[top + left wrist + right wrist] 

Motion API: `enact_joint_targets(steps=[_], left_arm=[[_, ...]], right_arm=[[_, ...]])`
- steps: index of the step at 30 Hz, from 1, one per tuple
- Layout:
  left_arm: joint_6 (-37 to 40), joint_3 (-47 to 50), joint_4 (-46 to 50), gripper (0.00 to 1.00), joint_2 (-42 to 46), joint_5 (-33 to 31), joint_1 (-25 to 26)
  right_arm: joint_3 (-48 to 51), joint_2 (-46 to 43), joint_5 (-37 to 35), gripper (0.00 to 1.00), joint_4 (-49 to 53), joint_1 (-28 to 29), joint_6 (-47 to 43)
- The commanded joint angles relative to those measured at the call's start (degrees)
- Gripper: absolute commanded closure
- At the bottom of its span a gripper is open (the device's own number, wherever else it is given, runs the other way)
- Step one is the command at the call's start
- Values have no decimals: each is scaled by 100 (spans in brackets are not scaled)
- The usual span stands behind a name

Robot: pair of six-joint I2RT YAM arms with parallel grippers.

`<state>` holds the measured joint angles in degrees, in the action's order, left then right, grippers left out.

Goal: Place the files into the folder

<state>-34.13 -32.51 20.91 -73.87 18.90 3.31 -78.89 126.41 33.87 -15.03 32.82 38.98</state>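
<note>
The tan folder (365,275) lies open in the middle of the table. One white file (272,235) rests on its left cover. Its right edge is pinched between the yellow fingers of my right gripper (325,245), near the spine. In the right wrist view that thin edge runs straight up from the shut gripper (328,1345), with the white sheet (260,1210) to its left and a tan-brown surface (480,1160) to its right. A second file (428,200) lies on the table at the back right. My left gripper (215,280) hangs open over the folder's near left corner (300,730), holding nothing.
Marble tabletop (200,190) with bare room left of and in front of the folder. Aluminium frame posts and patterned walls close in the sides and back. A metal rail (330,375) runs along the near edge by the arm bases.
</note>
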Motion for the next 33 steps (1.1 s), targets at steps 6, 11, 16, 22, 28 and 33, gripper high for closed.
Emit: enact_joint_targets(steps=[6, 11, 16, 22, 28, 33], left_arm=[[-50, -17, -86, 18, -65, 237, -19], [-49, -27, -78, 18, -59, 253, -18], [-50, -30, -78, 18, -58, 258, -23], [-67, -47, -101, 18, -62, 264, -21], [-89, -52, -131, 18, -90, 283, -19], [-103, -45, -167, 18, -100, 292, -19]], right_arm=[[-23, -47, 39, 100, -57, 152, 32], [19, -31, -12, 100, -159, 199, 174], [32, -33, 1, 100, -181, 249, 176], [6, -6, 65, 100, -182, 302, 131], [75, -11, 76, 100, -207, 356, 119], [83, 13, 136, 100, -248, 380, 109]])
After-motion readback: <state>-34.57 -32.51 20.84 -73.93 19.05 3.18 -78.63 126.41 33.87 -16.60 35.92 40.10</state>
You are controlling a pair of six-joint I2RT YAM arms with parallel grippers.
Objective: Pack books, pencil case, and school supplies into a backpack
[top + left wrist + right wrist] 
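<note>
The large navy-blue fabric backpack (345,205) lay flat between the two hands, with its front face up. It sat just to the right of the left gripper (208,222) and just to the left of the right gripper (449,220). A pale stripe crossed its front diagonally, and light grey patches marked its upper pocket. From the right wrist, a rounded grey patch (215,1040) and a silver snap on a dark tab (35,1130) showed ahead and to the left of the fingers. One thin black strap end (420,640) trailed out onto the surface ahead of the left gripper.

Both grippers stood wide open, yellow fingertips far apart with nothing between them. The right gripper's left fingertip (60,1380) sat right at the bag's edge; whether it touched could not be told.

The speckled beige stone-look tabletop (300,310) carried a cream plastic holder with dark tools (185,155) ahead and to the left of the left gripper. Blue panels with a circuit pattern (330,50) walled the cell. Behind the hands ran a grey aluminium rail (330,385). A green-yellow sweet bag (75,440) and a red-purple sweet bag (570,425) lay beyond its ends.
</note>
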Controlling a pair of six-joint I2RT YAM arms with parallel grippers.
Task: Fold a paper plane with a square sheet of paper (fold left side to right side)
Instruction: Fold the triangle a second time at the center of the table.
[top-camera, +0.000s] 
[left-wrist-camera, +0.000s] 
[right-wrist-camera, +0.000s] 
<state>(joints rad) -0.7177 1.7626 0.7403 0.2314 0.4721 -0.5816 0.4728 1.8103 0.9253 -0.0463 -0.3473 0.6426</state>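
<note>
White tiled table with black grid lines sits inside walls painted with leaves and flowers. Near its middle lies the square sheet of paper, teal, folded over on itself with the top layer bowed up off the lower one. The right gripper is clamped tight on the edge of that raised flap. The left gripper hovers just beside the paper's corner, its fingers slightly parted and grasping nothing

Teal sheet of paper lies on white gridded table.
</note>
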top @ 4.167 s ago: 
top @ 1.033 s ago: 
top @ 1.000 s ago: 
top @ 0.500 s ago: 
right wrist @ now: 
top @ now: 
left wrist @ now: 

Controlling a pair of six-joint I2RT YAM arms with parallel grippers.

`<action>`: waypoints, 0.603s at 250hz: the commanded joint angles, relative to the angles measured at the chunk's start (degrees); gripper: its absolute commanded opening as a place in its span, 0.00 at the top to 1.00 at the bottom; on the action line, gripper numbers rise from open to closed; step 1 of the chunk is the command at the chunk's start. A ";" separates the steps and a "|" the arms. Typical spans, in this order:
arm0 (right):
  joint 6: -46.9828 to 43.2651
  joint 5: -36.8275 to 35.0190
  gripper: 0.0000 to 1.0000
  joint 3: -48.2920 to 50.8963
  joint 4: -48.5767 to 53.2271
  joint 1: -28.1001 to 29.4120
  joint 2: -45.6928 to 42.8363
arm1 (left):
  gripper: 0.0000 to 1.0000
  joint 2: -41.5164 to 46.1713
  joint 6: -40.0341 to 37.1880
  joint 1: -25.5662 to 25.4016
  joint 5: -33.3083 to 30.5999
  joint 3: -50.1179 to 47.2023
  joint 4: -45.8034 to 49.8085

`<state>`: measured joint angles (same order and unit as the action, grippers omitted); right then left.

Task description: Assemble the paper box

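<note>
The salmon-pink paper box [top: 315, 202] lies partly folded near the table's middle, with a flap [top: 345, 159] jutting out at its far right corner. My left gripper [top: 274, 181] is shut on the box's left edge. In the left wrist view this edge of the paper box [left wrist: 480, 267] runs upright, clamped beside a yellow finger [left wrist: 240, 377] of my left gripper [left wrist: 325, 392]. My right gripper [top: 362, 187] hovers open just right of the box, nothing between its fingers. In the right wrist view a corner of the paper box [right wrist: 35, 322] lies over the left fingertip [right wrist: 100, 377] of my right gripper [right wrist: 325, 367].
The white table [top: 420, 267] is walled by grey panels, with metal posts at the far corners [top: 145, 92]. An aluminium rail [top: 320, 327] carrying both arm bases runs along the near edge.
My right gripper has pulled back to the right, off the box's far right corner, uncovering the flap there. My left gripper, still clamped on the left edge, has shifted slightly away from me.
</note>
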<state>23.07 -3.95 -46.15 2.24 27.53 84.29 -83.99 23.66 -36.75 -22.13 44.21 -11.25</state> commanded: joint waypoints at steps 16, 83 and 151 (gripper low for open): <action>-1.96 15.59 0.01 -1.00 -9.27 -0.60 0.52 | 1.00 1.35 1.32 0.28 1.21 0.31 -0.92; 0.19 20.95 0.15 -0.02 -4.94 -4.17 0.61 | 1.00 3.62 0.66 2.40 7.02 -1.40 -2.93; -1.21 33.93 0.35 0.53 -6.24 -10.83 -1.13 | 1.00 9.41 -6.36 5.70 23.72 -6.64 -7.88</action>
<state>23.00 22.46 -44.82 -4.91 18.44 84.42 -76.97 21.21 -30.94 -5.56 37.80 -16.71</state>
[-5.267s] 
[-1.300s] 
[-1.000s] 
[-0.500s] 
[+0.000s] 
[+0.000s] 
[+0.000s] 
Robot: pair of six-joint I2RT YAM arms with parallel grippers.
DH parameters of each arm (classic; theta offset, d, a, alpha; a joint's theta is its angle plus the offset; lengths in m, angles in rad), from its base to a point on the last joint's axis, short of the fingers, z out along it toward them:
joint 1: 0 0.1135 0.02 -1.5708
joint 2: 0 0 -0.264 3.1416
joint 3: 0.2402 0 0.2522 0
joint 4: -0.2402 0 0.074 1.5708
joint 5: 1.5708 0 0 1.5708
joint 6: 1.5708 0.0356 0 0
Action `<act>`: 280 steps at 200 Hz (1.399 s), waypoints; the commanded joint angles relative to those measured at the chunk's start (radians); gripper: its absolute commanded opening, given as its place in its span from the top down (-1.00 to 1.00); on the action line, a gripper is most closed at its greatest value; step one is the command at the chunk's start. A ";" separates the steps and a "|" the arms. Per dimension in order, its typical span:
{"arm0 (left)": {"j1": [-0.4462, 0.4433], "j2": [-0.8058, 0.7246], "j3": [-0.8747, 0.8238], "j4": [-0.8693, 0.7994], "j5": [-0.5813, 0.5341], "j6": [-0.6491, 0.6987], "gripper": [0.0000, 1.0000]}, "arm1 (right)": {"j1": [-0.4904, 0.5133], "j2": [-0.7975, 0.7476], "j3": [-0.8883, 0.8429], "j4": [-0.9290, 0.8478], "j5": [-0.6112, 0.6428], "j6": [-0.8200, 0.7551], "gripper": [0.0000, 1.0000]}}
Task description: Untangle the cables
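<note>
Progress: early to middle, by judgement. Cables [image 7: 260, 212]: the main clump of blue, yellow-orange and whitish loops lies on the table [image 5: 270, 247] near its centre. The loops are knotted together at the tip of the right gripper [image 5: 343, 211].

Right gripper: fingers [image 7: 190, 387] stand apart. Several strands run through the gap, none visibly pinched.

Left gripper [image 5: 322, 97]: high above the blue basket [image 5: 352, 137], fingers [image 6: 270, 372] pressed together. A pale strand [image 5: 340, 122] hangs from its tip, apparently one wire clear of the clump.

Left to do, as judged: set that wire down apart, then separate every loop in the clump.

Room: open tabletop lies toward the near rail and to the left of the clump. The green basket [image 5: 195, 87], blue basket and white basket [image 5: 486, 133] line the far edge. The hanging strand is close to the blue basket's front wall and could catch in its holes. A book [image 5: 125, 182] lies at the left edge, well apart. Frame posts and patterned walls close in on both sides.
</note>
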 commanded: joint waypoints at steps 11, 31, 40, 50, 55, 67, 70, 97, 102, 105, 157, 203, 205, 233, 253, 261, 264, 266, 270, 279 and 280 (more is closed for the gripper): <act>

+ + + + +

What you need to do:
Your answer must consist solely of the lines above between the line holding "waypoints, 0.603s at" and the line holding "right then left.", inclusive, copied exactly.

Answer section:
`<action>`: waypoints, 0.603s at 250hz: the commanded joint angles, relative to the angles measured at the chunk's start (degrees); gripper: its absolute commanded opening as a place in its span, 0.00 at the top to 1.00 at the bottom; on the action line, gripper numbers rise from open to closed; step 1 of the chunk is the command at the chunk's start. A ";" separates the steps and a "|" the arms. Typical spans, in this order:
arm0 (right):
  joint 6: -46.9828 to 43.2651
  joint 5: -36.8275 to 35.0190
  gripper: 0.0000 to 1.0000
  joint 3: -48.2920 to 50.8963
  joint 4: -48.5767 to 53.2271
  joint 1: -28.1001 to 29.4120
  joint 2: -45.6928 to 42.8363
arm1 (left):
  gripper: 0.0000 to 1.0000
  joint 2: -41.5164 to 46.1713
  joint 6: -40.0341 to 37.1880
  joint 1: -25.5662 to 25.4016
  joint 5: -33.3083 to 30.5999
  joint 3: -50.1179 to 47.2023
  joint 4: -45.8034 to 49.8085

`<state>`: measured joint angles (same order and unit as the action, grippers omitted); right then left.

The output for this exercise is now complete.